CD11b/CD18 has been reported to play an important role in regulating neutrophil adhesion, transmigration, and subsequent tissue damage through cellular activation, release of intracellular enzymes, and generation of reactive oxygen species.49, 52 Therefore, it is surprising that CD11b null mice display enhanced DSS colitis. A previous report by Coxon et al53 has shown that CD11b plays a role in regulating neutrophil apoptosis such that genetic loss of CD11b delays apoptosis thereby possibly increasing the capacity for tissue damage. However, the contribution of such a response is likely minimal as we did not observe an increase in neutrophil infiltrates as might be expected with a defect in apoptosis. CD11b is also important for innate immune/host defense responses in that loss of CD11b significantly impairs resistance against bacterial challenge.54, 55 Moreover, it has been reported that the severity of DSS colitis is influenced by enteric bacterial; therefore, it could be that genetic loss of CD11b is permissive for bacterial translocation from the colon thereby enhancing disease.56, 57 Blood and mesenteric lymph node cultures from all of the genetic variants in this study were not different from one another, suggesting that bacterial burden is not a mitigating factor for enhanced disease activity in CD11b null mice.

It is possible that loss of CD11b may affect other leukocyte populations that influence the progression of colitis. Indeed, our data demonstrate a significant increase in the numbers of plasma cells in colitic tissue of CD11b null mice. Previous reports have implicated a role for B cells during DSS colitis, yet the true pathological importance of this cell population during experimental colitis remains poorly understood.58, 59 CD11b may be important for B-cell function and/or recruitment. We have recently reported that the loss of CD11b in the MRL/MpJ-Faslpr mouse lupus model results in enhanced lymphadenopathy with focal accumulation of plasma and Mott cells.15 A recent study has also shown that CD11b may also govern T-cell development and function, in that the loss of CD11b decreased CD3 and CD28 expression and CD4/CD8 ratios.60 Early reports dismissed a role for T cells in DSS colitis; however, recent reports suggest that this cell population may participate in a regulatory manner through influencing recruitment of specific leukocyte populations (ie monocytes vs granulocytes) or by providing growth factors necessary for epithelial cell survival and regeneration during DSS colitis.26, 28 Therefore, it is possible that CD11b deficiency may alter T-cell regulatory functions during DSS colitis. While both of these possibilities may be involved, future studies are needed to better understand how CD11b modulates DSS induced colitis.

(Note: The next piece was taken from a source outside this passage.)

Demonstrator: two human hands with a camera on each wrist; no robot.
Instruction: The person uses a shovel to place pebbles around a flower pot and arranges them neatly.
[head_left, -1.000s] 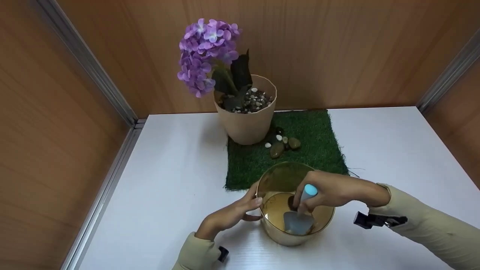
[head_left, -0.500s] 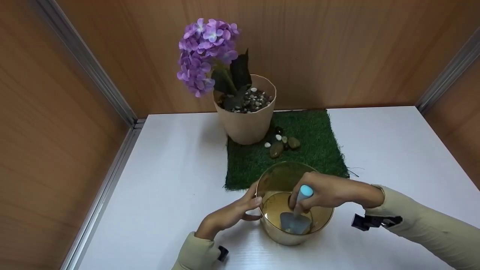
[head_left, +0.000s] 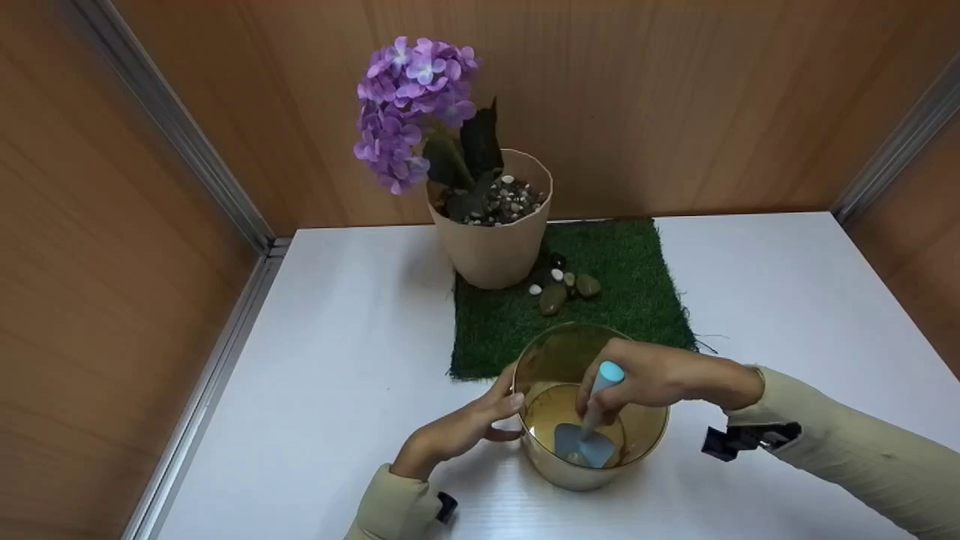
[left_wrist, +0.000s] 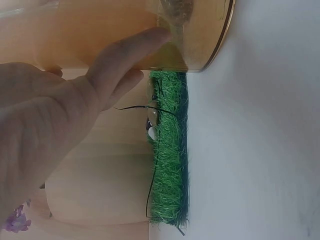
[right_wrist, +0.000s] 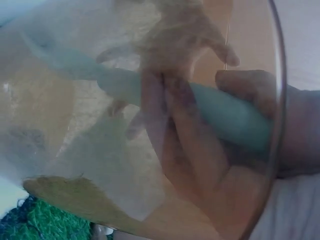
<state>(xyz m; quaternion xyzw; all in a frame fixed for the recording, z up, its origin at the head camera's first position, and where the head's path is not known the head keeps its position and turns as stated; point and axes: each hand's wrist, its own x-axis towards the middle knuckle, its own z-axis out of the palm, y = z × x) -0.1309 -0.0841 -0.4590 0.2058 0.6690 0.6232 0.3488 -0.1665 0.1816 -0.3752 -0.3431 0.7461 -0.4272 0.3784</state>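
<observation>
A clear amber bowl [head_left: 574,480] stands at the front edge of the grass mat. Inside it is a spatula [head_left: 609,373] with a pale blue handle and grey-blue blade, its blade low against the near inner wall. My right hand [head_left: 656,371] grips the handle with curled fingers, as the right wrist view also shows through the bowl's wall. My left hand [head_left: 465,427] rests with spread fingers against the bowl's left outer side, thumb by the rim. In the left wrist view one finger of that hand [left_wrist: 65,115] lies nearly straight along the wall.
Behind the bowl lies a green grass mat [head_left: 495,337] with several pebbles [head_left: 553,298]. A beige pot [head_left: 491,259] with a purple flower [head_left: 409,97] stands at its back left. Wooden panels [head_left: 675,112] border the white table [head_left: 337,337] at the back and sides.
My right hand has shifted slightly left, and the spatula blade has slid left and turned a little inside the bowl. The left hand and bowl have hardly moved.
</observation>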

Much attention has been focused on the role of α4 integrin in IBD and experimental colitis, with the blocking agent Nataluzimab currently under evaluation for IBD treatment.61, 62 It has also recently been reported that Natalizumab therapy may result in undesirable complications such as multifocal leukoencephalopathy.63 In this study, we have shown that CD11a/CD18 plays an important pathological role governing DSS experimental colitis through regulating leukocyte infiltration and subsequent tissue damage. Importantly, the anti-CD11a blocking antibody Efalizumab is currently approved for the treatment of psoriasis with several other novel small molecule CD11a antagonists currently under development.64, 65, 66, 67, 68 Our findings together with previous reports of CD11a and CD18 expression in human IBD specimens suggest that targeting of these molecules may provide another therapeutic treatment for IBD.